» **Exercise details**:
Each line of the data needs to be transcribed exactly.
--- Data Enclosed Below ---
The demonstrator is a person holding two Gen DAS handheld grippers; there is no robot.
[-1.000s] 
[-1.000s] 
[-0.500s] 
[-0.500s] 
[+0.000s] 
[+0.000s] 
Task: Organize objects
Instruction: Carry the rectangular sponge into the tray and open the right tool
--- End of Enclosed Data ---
» **Response to this task**:
The demonstrator is a person holding two Gen DAS handheld grippers; there is no robot.
[-1.000s] 
[-1.000s] 
[-0.500s] 
[-0.500s] 
[+0.000s] 
[+0.000s] 
Task: Organize objects
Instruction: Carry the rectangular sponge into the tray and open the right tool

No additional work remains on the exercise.